### DIRECTIONS FOR THIS TASK
Your reply should contain only the line with "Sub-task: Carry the" and the lines after it through the end of the data, each written out exactly.

══════════

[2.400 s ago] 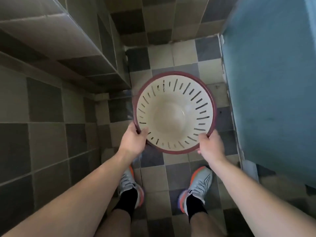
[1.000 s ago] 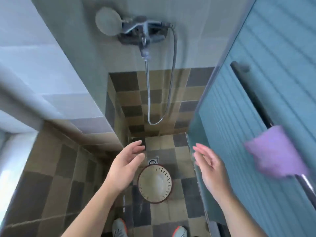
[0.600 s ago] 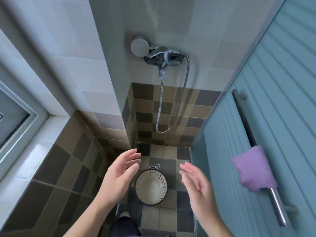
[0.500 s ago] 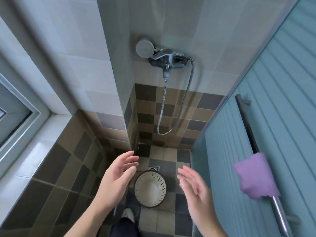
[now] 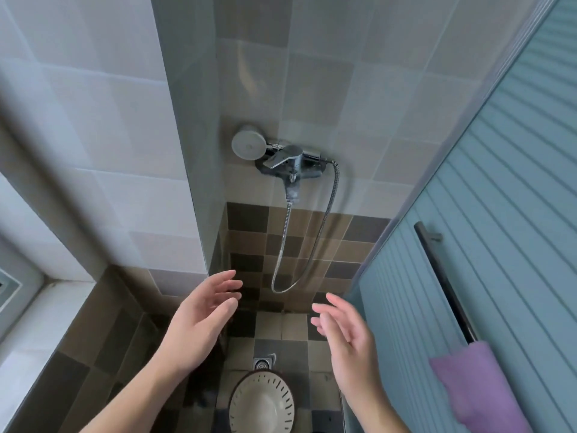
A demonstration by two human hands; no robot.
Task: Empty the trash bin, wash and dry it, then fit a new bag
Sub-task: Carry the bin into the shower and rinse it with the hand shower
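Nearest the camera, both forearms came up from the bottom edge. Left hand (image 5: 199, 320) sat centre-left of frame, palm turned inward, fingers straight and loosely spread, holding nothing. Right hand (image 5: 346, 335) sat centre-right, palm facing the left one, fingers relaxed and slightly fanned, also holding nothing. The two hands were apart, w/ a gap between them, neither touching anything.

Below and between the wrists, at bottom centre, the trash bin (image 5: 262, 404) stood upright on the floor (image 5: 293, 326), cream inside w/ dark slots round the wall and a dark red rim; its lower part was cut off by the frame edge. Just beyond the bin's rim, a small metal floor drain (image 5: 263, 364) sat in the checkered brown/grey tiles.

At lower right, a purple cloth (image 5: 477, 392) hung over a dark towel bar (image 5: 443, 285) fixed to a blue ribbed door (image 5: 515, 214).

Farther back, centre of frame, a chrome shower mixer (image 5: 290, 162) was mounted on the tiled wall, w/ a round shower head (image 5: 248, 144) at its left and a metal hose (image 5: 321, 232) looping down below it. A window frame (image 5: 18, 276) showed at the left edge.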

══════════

### OUTPUT OF THE TASK
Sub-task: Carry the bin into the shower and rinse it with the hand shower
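Nearest the camera, both forearms came up from the bottom edge. Left hand (image 5: 199, 320) sat centre-left of frame, palm turned inward, fingers straight and loosely spread, holding nothing. Right hand (image 5: 346, 335) sat centre-right, palm facing the left one, fingers relaxed and slightly fanned, also holding nothing. The two hands were apart, w/ a gap between them, neither touching anything.

Below and between the wrists, at bottom centre, the trash bin (image 5: 262, 404) stood upright on the floor (image 5: 293, 326), cream inside w/ dark slots round the wall and a dark red rim; its lower part was cut off by the frame edge. Just beyond the bin's rim, a small metal floor drain (image 5: 263, 364) sat in the checkered brown/grey tiles.

At lower right, a purple cloth (image 5: 477, 392) hung over a dark towel bar (image 5: 443, 285) fixed to a blue ribbed door (image 5: 515, 214).

Farther back, centre of frame, a chrome shower mixer (image 5: 290, 162) was mounted on the tiled wall, w/ a round shower head (image 5: 248, 144) at its left and a metal hose (image 5: 321, 232) looping down below it. A window frame (image 5: 18, 276) showed at the left edge.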

The response is complete as it stands.